Cited Text Spans for Citation Text Generation
Xiangci Li, Yi-Hui Lee, Jessica Ouyang
TL;DR
This work advances citation text generation by grounding outputs in the exact text spans (CTS) of cited papers rather than relying solely on abstracts, addressing the hallucination risk of abstractive methods. It demonstrates that distantly labeled CTS can scale to large datasets while maintaining fidelity to ground truth, and it introduces practical CTS retrieval (Context, Oracle, Keyword) and generation (RAG-FiD, LED) strategies evaluated on the CORWA dataset. The findings show CTS-based generation yields higher token overlap with target citations and improved faithfulness compared to abstract-only baselines, though fully automatic CTS retrieval remains challenging and benefits from a human-in-the-loop approach. The study highlights practical considerations for grounding, including dataset design, retrieval quality, and potential post-processing to mitigate plagiarism, offering a feasible path toward reliable, text-grounded citation generation in real-world use.
Abstract
An automatic citation generation system aims to concisely and accurately describe the relationship between two scientific articles.

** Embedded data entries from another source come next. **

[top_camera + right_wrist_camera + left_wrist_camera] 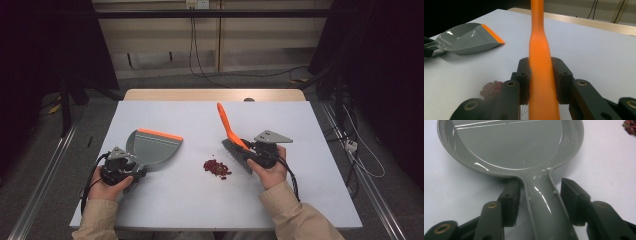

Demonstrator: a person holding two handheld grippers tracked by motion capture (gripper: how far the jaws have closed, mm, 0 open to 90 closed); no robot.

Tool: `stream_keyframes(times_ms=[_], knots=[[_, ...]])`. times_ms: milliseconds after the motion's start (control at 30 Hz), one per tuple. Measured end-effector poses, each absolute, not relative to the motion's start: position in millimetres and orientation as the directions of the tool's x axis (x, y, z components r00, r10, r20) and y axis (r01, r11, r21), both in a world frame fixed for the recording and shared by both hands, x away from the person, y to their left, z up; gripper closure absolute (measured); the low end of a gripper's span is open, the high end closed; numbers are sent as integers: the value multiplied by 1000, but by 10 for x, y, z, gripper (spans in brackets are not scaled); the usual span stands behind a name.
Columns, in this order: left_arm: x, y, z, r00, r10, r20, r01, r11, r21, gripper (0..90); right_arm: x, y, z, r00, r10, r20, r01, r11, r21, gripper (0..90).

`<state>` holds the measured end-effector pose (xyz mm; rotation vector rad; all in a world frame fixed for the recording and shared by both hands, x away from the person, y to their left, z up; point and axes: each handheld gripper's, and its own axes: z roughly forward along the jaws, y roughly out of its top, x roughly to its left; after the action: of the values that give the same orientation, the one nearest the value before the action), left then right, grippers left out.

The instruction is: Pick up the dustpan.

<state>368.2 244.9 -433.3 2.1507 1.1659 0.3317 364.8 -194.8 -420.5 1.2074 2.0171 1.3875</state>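
Red bits (216, 168) btwn dustpan (155, 147) & brush (235, 140), maybe touching.

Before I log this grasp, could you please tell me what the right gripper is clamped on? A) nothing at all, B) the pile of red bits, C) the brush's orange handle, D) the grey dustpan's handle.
C: in the right gripper view, both pads of the right gripper press against the brush's orange handle, while the dustpan lies apart on the table.

Grey dustpan (152, 146) with orange lip, orange-handled brush (231, 131), dark red crumbs (216, 167).
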Motion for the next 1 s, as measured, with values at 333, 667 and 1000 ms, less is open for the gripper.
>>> stream_keyframes(times_ms=[333,667,1000], knots=[[3764,2447,-4354,555,830,-59,658,-394,642,621,3647,-1936,-4220,-544,828,135,429,136,893,706],[3674,2537,-4187,601,795,-79,606,-389,694,629,3652,-1963,-4219,-539,831,137,425,128,896,705],[3465,2500,-4000,711,695,-106,545,-450,708,629,3683,-1984,-4224,-531,835,143,428,119,896,705]])
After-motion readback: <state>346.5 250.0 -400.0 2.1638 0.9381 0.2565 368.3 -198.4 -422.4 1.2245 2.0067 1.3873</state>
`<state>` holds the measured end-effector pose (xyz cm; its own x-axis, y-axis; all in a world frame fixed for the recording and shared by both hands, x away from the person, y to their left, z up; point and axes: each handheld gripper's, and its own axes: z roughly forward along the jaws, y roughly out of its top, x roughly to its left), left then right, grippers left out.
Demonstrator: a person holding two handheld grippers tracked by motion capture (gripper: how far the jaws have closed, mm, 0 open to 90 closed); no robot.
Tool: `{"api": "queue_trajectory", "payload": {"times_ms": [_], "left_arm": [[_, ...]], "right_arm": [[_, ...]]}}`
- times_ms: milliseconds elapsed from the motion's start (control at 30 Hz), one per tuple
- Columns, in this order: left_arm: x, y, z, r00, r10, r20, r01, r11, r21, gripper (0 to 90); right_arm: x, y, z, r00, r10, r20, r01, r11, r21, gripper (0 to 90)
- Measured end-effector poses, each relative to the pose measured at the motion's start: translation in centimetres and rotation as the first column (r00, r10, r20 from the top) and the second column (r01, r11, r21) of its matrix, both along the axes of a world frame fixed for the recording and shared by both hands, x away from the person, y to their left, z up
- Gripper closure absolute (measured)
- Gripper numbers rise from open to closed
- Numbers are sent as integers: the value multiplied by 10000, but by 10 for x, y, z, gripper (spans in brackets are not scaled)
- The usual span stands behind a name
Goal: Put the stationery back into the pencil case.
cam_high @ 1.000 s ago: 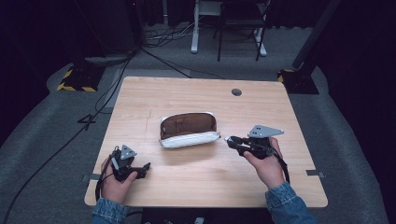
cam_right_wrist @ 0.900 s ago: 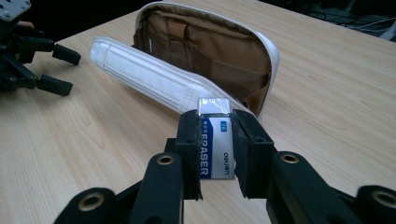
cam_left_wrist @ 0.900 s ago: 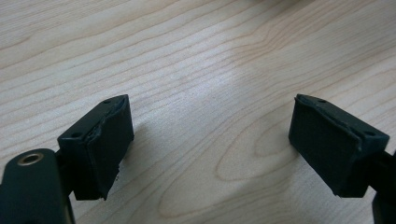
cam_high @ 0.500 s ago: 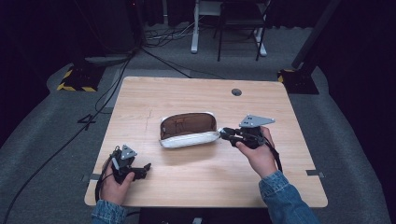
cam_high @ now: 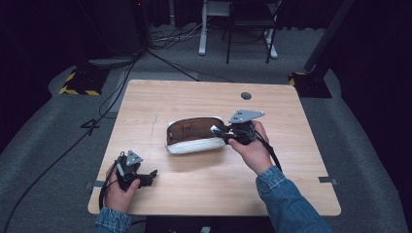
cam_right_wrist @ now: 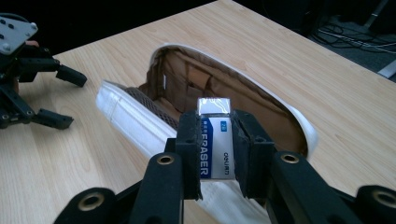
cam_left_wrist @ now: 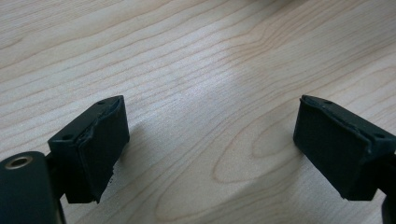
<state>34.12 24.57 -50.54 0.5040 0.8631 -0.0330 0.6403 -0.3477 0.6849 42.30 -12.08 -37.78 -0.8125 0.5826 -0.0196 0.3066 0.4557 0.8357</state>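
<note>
A white pouch with a brown lining lies open in the middle of the table. In the right gripper view the pouch gapes just beyond my jaws. My right gripper is at the pouch's right end, shut on a white and blue eraser that stands upright between the jaws. The left gripper rests low on the table near the front left corner, open with bare wood between its pads. From the right gripper's camera, that left gripper appears at the far left.
The wooden table has a round cable hole near its back edge. Behind the table stand chair and desk legs on grey carpet, with cables running along the floor at the left.
My right gripper has moved left with the eraser, from beside the pouch to its right end. The left gripper has stayed put.
</note>
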Motion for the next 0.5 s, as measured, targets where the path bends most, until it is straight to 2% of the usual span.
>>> {"api": "queue_trajectory", "payload": {"times_ms": [267, 500], "left_arm": [[1, 1, 0, 10000, -68, 39, 68, 10000, 54, 106], [2, 1, 0, 9999, -92, 60, 92, 10000, 15, 106]], "right_arm": [[11, 22, 1, 9999, 129, -106, -130, 9998, -151, 736], [26, 33, 3, 9995, 250, -191, -253, 9996, -153, 736]]}}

To do so, such a system must ground its outputs to the content of the cited paper to avoid non-factual hallucinations. Due to the length of scientific documents, existing abstractive approaches have conditioned only on cited paper abstracts. We demonstrate empirically that the abstract is not always the most appropriate input for citation generation and that models trained in this way learn to hallucinate. We propose to condition instead on the cited text span (CTS) as an alternative to the abstract. Because manual CTS annotation is extremely time- and labor-intensive, we experiment with distant labeling of candidate CTS sentences, achieving sufficiently strong performance to substitute for expensive human annotations in model training, and we propose a human-in-the-loop, keyword-based CTS retrieval approach that makes generating citation texts grounded in the full text of cited papers both promising and practical.